PROVIDED MATERIAL
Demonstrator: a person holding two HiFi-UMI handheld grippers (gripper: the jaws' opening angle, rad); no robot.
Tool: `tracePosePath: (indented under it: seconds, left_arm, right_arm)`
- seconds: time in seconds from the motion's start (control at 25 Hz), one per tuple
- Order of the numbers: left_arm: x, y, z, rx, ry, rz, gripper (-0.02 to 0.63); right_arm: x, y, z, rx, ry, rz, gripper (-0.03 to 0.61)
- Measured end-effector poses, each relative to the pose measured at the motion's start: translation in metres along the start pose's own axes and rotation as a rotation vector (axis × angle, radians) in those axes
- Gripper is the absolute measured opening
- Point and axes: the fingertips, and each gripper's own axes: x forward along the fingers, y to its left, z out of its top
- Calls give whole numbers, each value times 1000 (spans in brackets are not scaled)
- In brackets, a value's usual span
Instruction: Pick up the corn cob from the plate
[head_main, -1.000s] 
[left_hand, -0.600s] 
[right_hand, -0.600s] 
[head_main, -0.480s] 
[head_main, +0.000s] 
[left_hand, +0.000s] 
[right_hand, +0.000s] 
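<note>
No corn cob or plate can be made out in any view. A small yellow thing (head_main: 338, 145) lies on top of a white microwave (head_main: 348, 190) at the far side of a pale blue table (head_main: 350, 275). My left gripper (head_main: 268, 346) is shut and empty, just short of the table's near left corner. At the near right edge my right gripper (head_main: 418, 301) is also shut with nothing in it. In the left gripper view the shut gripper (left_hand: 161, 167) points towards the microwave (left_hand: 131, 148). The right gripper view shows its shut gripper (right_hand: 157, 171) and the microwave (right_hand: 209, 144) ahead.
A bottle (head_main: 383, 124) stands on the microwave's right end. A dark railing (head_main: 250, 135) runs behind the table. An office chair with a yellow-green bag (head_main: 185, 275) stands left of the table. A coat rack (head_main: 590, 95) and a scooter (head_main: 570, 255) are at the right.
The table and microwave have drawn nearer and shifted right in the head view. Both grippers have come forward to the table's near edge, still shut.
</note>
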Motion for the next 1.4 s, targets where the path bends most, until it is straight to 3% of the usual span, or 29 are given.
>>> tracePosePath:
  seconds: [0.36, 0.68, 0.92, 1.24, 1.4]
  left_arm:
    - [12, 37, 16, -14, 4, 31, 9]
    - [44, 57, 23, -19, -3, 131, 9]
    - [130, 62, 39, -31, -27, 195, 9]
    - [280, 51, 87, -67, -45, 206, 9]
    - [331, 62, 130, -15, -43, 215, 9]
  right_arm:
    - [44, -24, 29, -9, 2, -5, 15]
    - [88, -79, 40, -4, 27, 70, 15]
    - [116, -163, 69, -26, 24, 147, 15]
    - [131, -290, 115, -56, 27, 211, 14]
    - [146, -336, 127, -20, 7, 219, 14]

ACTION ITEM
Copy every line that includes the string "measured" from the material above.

ANSWER BOX
- Measured end-effector poses, each relative to the pose measured at the motion's start: translation in metres along the start pose's own axes and rotation as a rotation vector (axis × angle, radians) in those axes
- Gripper is the absolute measured opening

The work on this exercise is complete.